Посетители кладбища неодобрительно поглядывали на неуместно веселящуюся парочку, но огромная, медвежеподобная фигура Туманова гасила все возникающие намерения о прочтении внушения и прочем подобном.
После посетили Лавру, не проявив любопытства к святыням, но внимательно осмотрев: трость Петра 1; трость янтарную Екатерины П; маршальский жезл Петра 1; кровать Петра 1; серебряный крест, найденный на Куликовом поле. Почему все это хранится в Лавре, ни Софи, ни Туманов так и не поняли.

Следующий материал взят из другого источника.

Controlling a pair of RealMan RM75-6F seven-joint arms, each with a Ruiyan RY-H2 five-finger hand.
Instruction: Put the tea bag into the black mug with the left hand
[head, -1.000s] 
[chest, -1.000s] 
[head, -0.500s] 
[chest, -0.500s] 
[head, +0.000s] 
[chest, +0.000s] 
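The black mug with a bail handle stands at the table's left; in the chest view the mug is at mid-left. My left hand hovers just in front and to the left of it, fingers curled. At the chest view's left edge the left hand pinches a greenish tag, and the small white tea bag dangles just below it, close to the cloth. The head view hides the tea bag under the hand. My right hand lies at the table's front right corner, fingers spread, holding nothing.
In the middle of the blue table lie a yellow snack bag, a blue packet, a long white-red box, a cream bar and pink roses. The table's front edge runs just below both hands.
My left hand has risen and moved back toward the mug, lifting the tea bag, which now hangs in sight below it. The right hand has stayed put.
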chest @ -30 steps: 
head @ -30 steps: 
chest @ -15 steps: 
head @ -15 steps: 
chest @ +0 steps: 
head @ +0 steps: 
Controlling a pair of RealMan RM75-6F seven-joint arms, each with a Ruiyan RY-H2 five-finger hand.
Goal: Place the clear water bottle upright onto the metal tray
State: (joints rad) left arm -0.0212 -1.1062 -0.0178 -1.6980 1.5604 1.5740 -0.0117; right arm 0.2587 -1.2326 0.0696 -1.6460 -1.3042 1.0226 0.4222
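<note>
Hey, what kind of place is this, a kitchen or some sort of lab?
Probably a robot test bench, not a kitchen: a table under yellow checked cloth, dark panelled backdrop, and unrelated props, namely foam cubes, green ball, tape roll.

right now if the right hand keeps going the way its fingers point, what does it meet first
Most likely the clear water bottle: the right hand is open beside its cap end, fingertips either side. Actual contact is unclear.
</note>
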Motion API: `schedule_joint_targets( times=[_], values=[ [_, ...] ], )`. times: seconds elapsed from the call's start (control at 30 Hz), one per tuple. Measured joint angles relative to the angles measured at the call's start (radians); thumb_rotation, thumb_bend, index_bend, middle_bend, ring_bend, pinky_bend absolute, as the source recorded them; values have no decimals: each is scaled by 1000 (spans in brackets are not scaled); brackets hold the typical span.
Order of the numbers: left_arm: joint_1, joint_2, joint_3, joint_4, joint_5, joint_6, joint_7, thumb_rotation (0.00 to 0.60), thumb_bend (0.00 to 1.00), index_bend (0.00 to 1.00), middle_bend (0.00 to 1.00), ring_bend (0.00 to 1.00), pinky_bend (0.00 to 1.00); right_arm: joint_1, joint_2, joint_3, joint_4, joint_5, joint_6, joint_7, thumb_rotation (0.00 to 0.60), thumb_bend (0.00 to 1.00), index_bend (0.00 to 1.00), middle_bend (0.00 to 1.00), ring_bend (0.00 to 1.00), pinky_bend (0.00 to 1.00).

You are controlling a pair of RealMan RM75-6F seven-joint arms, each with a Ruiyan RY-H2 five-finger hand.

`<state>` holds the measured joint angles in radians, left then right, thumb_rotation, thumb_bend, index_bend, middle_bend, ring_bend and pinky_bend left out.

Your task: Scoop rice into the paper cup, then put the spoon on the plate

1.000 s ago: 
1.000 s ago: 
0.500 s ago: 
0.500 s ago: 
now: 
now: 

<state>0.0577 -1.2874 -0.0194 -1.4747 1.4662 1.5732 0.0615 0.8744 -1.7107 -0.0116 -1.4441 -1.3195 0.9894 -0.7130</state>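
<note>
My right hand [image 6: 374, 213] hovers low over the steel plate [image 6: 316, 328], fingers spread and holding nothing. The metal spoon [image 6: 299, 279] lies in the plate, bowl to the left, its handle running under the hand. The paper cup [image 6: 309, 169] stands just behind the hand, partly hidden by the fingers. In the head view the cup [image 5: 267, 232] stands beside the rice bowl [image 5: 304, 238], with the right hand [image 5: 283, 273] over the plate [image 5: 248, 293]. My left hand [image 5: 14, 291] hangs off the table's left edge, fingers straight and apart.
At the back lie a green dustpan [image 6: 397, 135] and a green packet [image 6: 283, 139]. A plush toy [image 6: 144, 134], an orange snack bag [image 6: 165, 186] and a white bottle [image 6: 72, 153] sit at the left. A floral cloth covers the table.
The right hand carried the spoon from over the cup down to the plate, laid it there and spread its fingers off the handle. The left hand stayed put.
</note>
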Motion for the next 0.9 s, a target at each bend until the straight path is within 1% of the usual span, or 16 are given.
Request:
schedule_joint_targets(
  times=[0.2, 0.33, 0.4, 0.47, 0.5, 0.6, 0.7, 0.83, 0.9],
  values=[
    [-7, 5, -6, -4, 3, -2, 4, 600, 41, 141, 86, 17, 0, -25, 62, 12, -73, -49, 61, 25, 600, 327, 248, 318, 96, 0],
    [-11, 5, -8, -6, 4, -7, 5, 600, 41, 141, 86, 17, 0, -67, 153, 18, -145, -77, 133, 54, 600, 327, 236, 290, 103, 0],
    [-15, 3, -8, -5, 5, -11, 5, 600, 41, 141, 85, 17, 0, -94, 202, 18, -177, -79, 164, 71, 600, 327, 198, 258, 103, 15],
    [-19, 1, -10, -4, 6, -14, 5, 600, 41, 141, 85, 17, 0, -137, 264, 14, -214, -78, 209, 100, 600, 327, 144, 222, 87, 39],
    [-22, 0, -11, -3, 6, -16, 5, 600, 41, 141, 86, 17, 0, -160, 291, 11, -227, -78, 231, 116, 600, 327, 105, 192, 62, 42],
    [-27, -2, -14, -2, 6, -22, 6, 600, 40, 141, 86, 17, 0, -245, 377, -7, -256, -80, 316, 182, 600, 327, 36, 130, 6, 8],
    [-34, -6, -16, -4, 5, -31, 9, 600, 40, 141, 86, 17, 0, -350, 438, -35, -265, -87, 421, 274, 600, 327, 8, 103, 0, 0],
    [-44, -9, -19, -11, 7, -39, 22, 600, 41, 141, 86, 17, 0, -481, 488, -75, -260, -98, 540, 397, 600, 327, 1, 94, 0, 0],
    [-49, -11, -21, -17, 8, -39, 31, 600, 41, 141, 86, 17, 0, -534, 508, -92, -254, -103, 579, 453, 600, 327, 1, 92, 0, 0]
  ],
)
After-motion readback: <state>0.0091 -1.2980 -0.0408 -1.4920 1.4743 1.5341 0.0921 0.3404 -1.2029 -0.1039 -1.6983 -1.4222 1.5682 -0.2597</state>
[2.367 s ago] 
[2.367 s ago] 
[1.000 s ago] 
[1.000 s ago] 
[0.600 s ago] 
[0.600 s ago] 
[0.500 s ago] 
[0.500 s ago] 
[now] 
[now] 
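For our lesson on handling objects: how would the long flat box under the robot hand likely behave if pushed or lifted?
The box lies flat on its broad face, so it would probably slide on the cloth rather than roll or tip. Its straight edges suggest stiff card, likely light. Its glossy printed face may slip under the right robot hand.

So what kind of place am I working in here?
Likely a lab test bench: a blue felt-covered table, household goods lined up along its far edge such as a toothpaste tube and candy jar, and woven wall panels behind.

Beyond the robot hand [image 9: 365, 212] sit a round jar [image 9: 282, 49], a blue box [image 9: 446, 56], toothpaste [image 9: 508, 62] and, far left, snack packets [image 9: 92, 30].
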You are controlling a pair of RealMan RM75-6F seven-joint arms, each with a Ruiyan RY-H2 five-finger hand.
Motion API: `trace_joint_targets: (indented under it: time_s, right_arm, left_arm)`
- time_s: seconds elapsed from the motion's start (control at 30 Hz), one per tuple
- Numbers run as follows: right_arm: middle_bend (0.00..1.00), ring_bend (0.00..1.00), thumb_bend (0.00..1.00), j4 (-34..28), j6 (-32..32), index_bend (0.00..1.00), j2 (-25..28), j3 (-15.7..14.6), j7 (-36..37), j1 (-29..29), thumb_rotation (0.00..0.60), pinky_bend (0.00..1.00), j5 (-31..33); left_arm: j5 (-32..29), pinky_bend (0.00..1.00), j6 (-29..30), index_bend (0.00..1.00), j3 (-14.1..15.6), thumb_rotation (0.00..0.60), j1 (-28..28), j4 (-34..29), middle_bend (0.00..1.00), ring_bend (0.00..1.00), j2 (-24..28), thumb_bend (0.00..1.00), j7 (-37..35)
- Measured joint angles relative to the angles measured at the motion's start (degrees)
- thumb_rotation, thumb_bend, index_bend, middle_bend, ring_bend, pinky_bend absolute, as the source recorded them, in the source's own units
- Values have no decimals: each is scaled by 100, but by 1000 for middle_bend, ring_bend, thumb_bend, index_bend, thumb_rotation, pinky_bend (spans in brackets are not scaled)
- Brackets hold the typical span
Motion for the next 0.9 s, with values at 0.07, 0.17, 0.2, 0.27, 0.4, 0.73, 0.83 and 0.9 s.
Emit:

Глядели, как после зимы снова наводится плашкоутный Троицкий мост – от Мраморного дворца до Петропавловской крепости. Зимовали эти мосты вдоль набережных. Когда проходил лед, три буксирных парохода брали мост целиком и, фырча и кашляя от натуги, разворачивали его поперек течения. На каждом из многочисленных понтонов сидели матросы, которые при установке моста на место должны были все одновременно отдать якоря и установленными на понтонах воротами выбрать слабину канатов. Это слаженное действо, проходящее под вой буксиров, крики толпы зевак и уханье матросов, чем-то напоминало Софи большую сцену из оперы.